If you own a home and play golf, you know what I’m talking about. If you’re married; own a home; play golf; and your spouse doesn’t: You really know what I’m talking about.
If you live in a climate where golf is forced to have an off-season, you know the anticipation building up all winter long. In fact, the only thing on your mind in mid-January is probably golf. We go to the indoor range, but it’s not the same. Nope – nothing beats that first warm day out on a real course.
So come Spring, the first thing on your to-do list is put the clubs in the trunk and get out on the links. Unfortunately, golf isn’t the first thing on your spouse’s list. There are a plethora of other chores on that list that I can assure you haven’t been thinking about. Thus, frustration ensues.
The problem with frustration is it inevitably turns into a fight. And when you’re married, you can fight over anything – especially if it’s something stupid (like organizing the attic).
But it’s possible to avoid the fight and still get to play golf. It’s simple: You use the to-do list as leverage to go play golf. Now don’t get me wrong – I don’t want you to barter for golf with chores. I want you to go about this wisely while keeping your spouse none-the-wiser.
The key is to accept the fact that you have things to do around the house and start on them right away. Be very transparent about the whole thing – for example, post the to-do list on the fridge and cross things off as you accomplish them. Do not, I repeat, do not rush out to the course and promise to finish everything when you get back (we both know that will never happen anyway). Instead, you must sacrifice golf now, to play more golf later.
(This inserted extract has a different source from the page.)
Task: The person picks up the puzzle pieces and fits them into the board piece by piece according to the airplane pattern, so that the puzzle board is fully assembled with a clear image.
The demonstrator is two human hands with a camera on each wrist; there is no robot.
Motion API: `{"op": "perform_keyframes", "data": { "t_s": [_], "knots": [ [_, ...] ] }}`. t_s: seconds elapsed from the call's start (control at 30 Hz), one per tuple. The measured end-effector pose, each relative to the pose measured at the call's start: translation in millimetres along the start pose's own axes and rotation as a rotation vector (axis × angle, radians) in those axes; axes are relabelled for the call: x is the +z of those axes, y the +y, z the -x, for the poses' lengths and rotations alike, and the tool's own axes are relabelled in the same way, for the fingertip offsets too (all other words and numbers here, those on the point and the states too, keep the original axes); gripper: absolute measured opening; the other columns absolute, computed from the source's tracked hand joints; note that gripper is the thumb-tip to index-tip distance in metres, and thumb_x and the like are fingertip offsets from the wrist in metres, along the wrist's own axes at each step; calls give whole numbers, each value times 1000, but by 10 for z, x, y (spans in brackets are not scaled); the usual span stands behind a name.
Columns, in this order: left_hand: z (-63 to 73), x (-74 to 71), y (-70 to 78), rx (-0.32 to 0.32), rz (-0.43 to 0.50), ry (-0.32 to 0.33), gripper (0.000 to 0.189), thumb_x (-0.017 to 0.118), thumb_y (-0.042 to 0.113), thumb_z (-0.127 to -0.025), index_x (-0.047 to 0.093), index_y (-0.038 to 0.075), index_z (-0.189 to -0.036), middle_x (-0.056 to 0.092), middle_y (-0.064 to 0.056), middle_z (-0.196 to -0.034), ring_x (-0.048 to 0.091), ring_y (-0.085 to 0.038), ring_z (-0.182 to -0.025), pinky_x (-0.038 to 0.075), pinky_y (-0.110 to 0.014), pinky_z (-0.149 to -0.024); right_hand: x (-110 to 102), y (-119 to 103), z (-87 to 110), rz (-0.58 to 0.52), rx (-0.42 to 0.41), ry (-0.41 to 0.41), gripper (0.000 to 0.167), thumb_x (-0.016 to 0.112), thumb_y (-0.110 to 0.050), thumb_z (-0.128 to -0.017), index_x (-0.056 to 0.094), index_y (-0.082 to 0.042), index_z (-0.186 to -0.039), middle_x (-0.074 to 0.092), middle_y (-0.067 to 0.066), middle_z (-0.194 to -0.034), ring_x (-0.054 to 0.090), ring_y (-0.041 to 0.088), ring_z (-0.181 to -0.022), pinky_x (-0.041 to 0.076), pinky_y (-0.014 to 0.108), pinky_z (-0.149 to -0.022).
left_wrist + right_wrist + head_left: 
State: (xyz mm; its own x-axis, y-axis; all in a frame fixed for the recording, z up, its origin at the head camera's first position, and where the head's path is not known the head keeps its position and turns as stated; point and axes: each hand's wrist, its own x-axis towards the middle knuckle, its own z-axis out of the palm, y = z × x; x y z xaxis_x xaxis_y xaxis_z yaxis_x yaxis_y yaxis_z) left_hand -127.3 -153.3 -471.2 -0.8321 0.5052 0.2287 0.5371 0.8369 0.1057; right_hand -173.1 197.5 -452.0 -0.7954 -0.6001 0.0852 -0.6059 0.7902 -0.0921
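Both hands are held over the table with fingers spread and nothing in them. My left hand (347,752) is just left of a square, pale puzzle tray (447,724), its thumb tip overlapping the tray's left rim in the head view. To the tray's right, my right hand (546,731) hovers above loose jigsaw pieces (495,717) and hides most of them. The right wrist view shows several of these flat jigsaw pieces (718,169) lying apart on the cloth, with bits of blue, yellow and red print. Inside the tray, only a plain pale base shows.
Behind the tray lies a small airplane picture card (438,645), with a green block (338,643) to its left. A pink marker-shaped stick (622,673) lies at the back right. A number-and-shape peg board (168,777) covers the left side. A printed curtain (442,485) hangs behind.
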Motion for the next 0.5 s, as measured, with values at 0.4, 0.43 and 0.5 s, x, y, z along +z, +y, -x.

On the first beautiful Saturday this Spring, don’t head to the course. You’re going to mention that your golfing buddies wanted you to play 18, but instead, you are going to wake up early and get going on that fence (or the garage, or whatever). Work hard at accomplishing this – spend all day if you have to. On Sunday, work on the attic – again, spend all day if necessary.
With two big tasks crossed off the list, gently remind your spouse during the week about how hard you worked on them and how great the garage, fence or attic looks now. Around Wednesday or Thursday, mention that your golfing buddies want to play 18 again this coming Saturday, but you’ll have to think about it since the shutters need painting.
Now here’s where you really get to know who you’re married to. A good spouse should say something like: “Oh don’t worry about it. You missed playing last week and worked so hard on the house, you should leave the shutters for next weekend and go play.” Then you’re in like Flynn. You know you’ll be able to play golf every other weekend as long as you spend some time being productive on the home front (and the tasks go faster if there’s incentive to play golf the following weekend).
Of course, if your spouse is a slave driver and takes issue with you playing any golf before the honey do list is completed, then you should suggest a compromise – you work on the list one weekend and play golf the next (which is the same result as above, except you didn’t have to negotiate anything there).
But if they’re adamant that you complete the list before golf can begin, then you may have to bite the bullet and get working. Or, you can always start looking for divorce lawyers and try a singles golfer network. As the old joke goes: “My wife said if I don’t quit golf, she’s going to divorce me…God I’m going to miss her.”